In Breaking Dreams, there is A Late Spring Snowing in Beijing and the image of ‘early spring sparrows’ perching ‘uneasily on handlebars/of snow-burdened bicycles.’ In Summer Memories, Kerala: At Trivandrum, where ‘later you took my hand/and led me to a lesser temple/where you had already planned/to make me mark my face.’ In Ci Siamo, Northam: ‘The Shamrock Bar’ and ‘Each week the pub set up the room for us/same as the Cricket Club had used/on other nights.’

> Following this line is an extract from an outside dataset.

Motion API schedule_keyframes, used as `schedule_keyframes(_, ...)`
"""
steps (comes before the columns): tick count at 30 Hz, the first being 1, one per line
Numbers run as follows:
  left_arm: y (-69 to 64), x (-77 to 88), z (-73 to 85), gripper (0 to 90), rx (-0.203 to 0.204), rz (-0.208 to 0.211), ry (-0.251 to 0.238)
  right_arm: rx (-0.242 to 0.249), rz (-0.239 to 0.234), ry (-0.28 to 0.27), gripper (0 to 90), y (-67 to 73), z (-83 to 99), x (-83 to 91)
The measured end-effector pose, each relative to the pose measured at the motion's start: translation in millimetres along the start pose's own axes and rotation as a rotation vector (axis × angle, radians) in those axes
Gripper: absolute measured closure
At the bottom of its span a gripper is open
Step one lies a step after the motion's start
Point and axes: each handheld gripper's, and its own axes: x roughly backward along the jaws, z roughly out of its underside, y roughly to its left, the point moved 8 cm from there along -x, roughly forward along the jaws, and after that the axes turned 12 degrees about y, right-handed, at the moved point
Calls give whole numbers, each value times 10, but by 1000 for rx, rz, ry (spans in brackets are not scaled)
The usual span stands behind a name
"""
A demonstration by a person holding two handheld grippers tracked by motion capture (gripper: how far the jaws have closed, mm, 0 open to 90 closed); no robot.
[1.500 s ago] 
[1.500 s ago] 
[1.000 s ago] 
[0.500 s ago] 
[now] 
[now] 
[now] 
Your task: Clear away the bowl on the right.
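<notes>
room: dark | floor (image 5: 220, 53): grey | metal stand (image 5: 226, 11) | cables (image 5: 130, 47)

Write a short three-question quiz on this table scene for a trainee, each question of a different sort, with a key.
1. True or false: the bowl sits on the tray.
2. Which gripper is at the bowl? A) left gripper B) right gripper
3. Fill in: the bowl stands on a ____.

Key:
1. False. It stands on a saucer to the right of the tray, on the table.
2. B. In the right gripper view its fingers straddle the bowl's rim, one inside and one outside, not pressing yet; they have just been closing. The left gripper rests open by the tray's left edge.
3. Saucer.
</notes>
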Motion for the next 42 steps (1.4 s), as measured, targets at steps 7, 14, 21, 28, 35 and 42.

Then, in Waking at Night’s Old Gold and Toledo Steel: ‘Steel of Toledo comes to mind now/as I mount in memory the steep steps/from Puerta de Bisagra to the city, poised/on its pinnacle above the River Targus’ bends.’ And in How Time Flies, Town by the Bay: Albany, where ‘it’s a grey and yellow day/with torn skies and a wind/streaming across low-set/houses and the straggling/dark trees.’ Then finally, in Memoria, Perth Poppies: WA, ‘But some other day the wind will find/the petals weakened, colour scattered/across grey concrete to empty gutters.’
Red poppies are of course symbols of remembrance; they are, because of opium, also emblematic of sleep. To wake is to remember; to sleep is, perchance, to dream. With these marvellous poems, which as they take us through parts of Asia, Europe, America and Australia vary as much in form and content as the places they depict, Glen has gifted us a vicarious package tour for the ages.